Do You Know the Facts About Shark Attacks?

A shark attack is any attack on a person by a large shark. Every year, about 80 untoward incidents are reported every year by the United States Coast Guard, Australia, and other countries in the region.

 

Some sharks are harmless to humans. The great white shark is one example. Many sharks attack and then retreat when they are attacked. Although most sharks have no problem with humans (aside from being afraid of humans), there are some species that do have a problem with them.

 

There are two types of shark that attack humans. One is the “killer shark” (which is the most deadly variety of shark) and the other is the “non-lethal” shark, which is the least fatal variety of shark. Both varieties are deadly to humans.

 

A “killer shark” is a large shark with sharp teeth and a venomous bite. It is often mistaken for a common octopus because it is so closely related to that fish and can reach more than twelve feet long. They are extremely aggressive and have been known to be responsible for hundreds of fatal attacks worldwide.

 

A “non-lethal” shark, also known as a “killer shark,” is a shark that does not cause any injury or death to humans. Most non-lethal shark attacks occur because the shark accidentally strikes the swimmer, causing minor damage, such as bruises or minor cuts, which the swimmer can recover from with proper medical treatment.

 

A “non-lethal” shark can cause death if it bites a swimmer in the head, but even the shark itself is unlikely to do this. The reason is that most sharks have a special layer of fat under their skin, which prevents them from having any type of muscle in the area to pinch into when they bite. The human skull contains more muscle than the skin of any other part of the body, making the chances of the shark being able to pinch into this area extremely slim.

 

The best way to protect yourself from a “non-lethal” shark is to avoid swimming near them. Although most attacks occur when swimmers are not near a swimming pool, sharks do occasionally attack swimmers if they swim into deep waters. This type of shark attacks are not fatal but can cause serious injury and should be avoided.

 

One other thing you can do to prevent a shark attack is to swim in groups of at least three people when you are near sharks. Although it may seem a bit silly, swimmers are much more likely to be bitten if there are too many sharks around.

 

The “killer” shark is a slightly larger shark, often over twenty feet long, but not as large as the octopus or the bull shark. They do not cause any harm to humans but can inflict severe pain on a swimmer when provoked. Their primary prey is people who are swimming close to their mouths. Attacks by the killer shark can cause sever injuries and sometimes death.

 

The “non-lethal” shark is not a threat to humans but is still dangerous if a swimmer becomes stuck underwater with it.
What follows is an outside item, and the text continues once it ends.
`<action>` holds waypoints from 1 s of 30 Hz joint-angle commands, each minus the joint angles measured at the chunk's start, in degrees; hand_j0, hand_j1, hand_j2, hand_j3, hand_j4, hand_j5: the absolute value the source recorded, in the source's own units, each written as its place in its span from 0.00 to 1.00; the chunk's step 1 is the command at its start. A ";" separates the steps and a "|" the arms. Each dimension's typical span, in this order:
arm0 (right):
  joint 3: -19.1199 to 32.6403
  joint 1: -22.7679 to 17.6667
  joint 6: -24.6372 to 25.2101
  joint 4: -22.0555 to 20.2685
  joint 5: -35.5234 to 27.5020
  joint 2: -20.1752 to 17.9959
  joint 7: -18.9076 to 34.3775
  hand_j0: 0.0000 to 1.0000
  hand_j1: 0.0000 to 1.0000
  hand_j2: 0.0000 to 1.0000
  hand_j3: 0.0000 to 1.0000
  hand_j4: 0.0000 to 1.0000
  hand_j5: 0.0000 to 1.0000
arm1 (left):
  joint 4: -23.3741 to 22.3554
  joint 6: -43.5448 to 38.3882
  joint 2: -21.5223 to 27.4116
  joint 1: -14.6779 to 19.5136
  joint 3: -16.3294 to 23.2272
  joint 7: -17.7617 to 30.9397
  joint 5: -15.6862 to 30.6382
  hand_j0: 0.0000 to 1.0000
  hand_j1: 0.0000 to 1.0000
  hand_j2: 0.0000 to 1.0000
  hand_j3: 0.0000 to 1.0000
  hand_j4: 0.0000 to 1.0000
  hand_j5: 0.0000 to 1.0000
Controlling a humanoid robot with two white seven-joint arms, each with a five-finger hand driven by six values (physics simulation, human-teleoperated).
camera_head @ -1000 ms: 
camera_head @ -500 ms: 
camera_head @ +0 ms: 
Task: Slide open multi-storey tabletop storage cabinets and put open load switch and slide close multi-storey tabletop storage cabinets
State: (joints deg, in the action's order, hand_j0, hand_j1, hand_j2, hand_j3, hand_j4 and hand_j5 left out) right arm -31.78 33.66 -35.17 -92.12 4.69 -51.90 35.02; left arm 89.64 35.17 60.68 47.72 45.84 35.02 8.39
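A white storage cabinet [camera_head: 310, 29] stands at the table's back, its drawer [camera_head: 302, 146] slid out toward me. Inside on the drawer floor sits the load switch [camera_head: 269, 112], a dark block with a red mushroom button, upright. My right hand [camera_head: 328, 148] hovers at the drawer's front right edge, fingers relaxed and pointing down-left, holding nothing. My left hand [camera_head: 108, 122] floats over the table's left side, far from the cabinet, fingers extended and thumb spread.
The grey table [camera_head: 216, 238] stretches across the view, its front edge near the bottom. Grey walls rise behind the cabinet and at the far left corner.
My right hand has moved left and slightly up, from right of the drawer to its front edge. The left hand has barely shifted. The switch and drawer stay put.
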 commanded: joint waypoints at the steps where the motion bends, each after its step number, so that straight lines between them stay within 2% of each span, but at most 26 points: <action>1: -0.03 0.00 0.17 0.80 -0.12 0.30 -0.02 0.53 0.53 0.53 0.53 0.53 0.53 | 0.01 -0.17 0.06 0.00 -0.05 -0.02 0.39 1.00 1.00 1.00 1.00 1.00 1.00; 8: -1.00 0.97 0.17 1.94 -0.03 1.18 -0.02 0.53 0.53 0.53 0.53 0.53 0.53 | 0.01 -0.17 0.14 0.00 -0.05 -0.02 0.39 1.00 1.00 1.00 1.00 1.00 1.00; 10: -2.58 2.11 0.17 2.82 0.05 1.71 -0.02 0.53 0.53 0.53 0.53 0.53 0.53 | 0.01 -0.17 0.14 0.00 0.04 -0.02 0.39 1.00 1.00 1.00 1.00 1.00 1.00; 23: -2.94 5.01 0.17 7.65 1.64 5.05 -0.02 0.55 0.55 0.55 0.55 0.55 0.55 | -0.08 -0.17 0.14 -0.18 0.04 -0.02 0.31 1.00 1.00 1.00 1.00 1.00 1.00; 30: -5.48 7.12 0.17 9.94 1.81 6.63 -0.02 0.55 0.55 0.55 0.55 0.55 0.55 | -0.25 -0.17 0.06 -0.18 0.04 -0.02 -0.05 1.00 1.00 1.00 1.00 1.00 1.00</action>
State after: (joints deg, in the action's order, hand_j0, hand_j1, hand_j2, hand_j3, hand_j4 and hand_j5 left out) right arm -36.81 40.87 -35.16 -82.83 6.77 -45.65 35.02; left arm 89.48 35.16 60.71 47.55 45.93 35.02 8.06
These sharks will attack swimmers who come into proximity to their prey without provocation. Because these sharks are rarely aggressive, they are rarely involved in attacks in the water.

 

Sharks are more likely to bite swimmers in shallow waters where their prey is hard to spot. They can hide in the shadows of rocks or reefs. Because they cannot see their prey very well, they tend to take their chances in areas where they can hide.

 

If you see a shark close to your swimmer, the best thing to do is to swim away and leave it alone, and if it is too close to land, try to swim away while it is not attacking your swimmer. Swimming too far away can cause the shark to return to the area to seek revenge, which is why swimming away should always be a last resort.

 

Although sharks may appear frightening to some, they are really very harmless and will not hurt a person unless provoked. While swimming close to a shark can be scary, if you are attacked by one, never try to fight back.